#### [Exercise details]
Everything in the listing below should be repeated exactly.

*** Data segment ***

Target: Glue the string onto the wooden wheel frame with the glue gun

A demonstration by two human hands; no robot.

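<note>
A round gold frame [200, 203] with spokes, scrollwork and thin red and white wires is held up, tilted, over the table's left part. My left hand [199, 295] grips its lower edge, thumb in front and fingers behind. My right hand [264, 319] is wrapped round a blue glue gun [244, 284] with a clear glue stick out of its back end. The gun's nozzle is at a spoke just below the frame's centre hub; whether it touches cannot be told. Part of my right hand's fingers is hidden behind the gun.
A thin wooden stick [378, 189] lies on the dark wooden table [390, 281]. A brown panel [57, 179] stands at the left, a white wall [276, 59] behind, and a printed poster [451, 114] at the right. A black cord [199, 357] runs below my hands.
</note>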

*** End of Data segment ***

#### [Solution to this exercise]
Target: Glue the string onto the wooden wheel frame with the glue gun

A demonstration by two human hands; no robot.

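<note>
A round gold frame [200, 203] with spokes, scrollwork and thin red and white wires is held up, tilted, over the table's left part. My left hand [199, 295] grips its lower edge, thumb in front and fingers behind. My right hand [264, 319] is wrapped round a blue glue gun [244, 284] with a clear glue stick out of its back end. The gun's nozzle is at a spoke just below the frame's centre hub; whether it touches cannot be told. Part of my right hand's fingers is hidden behind the gun.
A thin wooden stick [378, 189] lies on the dark wooden table [390, 281]. A brown panel [57, 179] stands at the left, a white wall [276, 59] behind, and a printed poster [451, 114] at the right. A black cord [199, 357] runs below my hands.
</note>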

The output has been given in full.